The PR branch HEAD was cbc077e at the time of this review club meeting.
Notes
Benchmark tests help us monitor the performance of specific parts of the code by running it a large number of iterations and measuring how long it takes to run that piece of code, as well as how stable the results are.
Benchmark tests are defined in src/bench and are based on the nanobench framework. Instructions on how to compile and run the benchmarks can be found in doc/benchmarking.md. It is highly recommended to do this prior to the review club.
To ensure all benchmark tests work (i.e. can actually be ran without failing), make checkruns the bench_bitcoin binary with option -sanity-check which sets the number of iterations for each test to just 1.
During an IRC meeting(#topic acceptable runtimes of new benchmarks (achow101)), it was suggested that not all benchmarks need to be run or sanity checked all the time.
What is the initial motivation behind this proposed change?

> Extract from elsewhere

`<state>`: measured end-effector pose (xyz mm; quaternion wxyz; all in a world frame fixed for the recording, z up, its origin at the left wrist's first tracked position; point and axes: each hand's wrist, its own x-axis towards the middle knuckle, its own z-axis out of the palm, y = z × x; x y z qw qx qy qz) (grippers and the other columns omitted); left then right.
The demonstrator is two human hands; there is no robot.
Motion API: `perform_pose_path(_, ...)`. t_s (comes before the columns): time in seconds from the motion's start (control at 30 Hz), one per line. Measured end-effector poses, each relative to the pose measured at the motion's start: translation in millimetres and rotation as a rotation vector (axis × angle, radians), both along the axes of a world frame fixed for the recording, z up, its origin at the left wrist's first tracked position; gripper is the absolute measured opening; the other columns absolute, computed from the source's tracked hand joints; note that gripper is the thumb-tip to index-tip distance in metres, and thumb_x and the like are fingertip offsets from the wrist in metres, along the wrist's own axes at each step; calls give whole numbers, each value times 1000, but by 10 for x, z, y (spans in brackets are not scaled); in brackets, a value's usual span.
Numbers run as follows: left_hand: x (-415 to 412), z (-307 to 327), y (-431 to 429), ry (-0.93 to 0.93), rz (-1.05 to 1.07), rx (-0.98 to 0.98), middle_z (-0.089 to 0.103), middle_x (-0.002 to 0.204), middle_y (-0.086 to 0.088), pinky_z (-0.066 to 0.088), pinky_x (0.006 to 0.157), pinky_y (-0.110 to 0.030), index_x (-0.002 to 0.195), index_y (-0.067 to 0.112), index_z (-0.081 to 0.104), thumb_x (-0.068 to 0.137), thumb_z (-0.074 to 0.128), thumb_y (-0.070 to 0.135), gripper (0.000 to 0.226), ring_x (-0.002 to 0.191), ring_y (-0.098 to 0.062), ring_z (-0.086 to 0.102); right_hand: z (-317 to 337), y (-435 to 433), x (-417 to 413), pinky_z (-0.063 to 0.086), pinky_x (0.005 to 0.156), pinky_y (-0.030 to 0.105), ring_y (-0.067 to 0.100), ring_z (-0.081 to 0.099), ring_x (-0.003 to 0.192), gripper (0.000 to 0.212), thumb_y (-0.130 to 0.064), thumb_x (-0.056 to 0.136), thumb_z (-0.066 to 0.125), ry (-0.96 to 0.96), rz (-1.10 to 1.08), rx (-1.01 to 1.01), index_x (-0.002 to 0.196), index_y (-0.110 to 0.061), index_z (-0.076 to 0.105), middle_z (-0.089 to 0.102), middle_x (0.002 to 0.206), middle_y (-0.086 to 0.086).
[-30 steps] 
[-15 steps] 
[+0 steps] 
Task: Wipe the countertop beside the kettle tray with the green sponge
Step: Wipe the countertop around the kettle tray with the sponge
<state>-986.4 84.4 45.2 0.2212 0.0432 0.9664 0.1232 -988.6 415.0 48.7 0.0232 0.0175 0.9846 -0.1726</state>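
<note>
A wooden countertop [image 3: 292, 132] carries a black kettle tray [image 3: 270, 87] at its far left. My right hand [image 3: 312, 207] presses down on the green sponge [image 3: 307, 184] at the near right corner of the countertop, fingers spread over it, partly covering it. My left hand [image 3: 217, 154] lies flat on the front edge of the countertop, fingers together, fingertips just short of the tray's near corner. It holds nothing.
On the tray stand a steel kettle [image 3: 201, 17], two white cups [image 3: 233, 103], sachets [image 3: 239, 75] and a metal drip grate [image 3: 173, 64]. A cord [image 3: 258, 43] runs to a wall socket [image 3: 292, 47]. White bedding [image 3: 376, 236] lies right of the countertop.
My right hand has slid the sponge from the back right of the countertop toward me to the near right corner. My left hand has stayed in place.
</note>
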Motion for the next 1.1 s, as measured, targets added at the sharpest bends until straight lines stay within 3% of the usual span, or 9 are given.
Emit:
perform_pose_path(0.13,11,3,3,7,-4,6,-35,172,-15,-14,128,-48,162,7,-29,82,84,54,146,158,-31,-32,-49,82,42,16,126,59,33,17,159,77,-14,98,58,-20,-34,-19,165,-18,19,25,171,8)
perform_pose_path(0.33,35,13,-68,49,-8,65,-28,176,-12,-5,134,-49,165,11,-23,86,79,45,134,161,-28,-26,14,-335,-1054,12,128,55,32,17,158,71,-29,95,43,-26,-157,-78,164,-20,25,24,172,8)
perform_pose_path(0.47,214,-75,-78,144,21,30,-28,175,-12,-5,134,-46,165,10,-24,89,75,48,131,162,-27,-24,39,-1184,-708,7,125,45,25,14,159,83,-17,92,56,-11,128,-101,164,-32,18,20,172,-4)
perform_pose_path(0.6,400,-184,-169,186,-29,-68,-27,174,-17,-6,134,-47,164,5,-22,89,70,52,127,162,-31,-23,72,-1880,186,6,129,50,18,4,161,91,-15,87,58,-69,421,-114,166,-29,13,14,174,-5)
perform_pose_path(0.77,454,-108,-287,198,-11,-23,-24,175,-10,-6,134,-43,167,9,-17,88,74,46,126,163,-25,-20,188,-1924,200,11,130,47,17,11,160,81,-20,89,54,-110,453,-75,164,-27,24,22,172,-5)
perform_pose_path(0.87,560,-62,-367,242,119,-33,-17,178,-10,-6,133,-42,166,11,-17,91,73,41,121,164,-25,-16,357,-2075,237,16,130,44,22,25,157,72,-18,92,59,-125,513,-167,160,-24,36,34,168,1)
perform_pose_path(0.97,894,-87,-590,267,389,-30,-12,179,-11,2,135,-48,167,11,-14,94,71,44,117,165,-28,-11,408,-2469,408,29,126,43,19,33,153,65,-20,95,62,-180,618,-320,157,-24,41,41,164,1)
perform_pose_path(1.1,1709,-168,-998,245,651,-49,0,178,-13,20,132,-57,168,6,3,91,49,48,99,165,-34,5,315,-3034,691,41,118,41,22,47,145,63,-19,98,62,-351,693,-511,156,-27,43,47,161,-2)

Does the approach in this PR sufficiently address that? Can you think of another, not necessarily (strictly) better, approach?
Are there any downsides to make check only running -priority-level=high benchmarks by default? Do you think the benefits outweigh the downsides?
In which sense is PriorityLevel an enum? In which sense is it a bit vector? What do you think about this approach?
Which levels can we pass to -priority-level? Are they all represented in map_priority_level? How are the other one(s) resolved? Can you think of a different approach?
Were you able to compile and run the benchmarks? How did you test that the -priority-level argument works as expected?
Which benchmarks do you think should/could be labeled as LOW or MEDIUM priority? What did you base that decision on?
Quiz: Which of the following are valid PriorityLevels:
<stacie> approach ACK. the IRC meeting linked in the PR review club page was helpful in understanding the motivation for this PR (new wallet benchmark tests taking long to set up)
<pablomartin> compiled the code changes, changed the priorities on some benchs, ran the benchs with the diff priorities (low, high, med, all and a combination)
<kouloumos> I understand how priority levels can be useful, what I think I haven't grasp yet is the tradeoff between not running all the benchmarks and time saved
<stacie> I like that this PR preserves existing behavior (running all the current benchmarks) but it does lead to an important question of what makes a benchmark test worth running during make check.
<pablomartin> classifying all the benchmarks as high, as the pr does, doesn't make any difference the current behaviour... I guess perhaps some of the current benchmarks would be re-evaluated/ discussed their priority classification
<stickies-v> stacie: the CI is pretty slow feedback when you're developing, it takes a while for tests to fail. Having `make check` fail locally is much much faster
<kouloumos> stickies-v couldnt we catch those sefgaults, along with other regressions during unit and functional tests? Do benchmarks offer any other benefit on that front?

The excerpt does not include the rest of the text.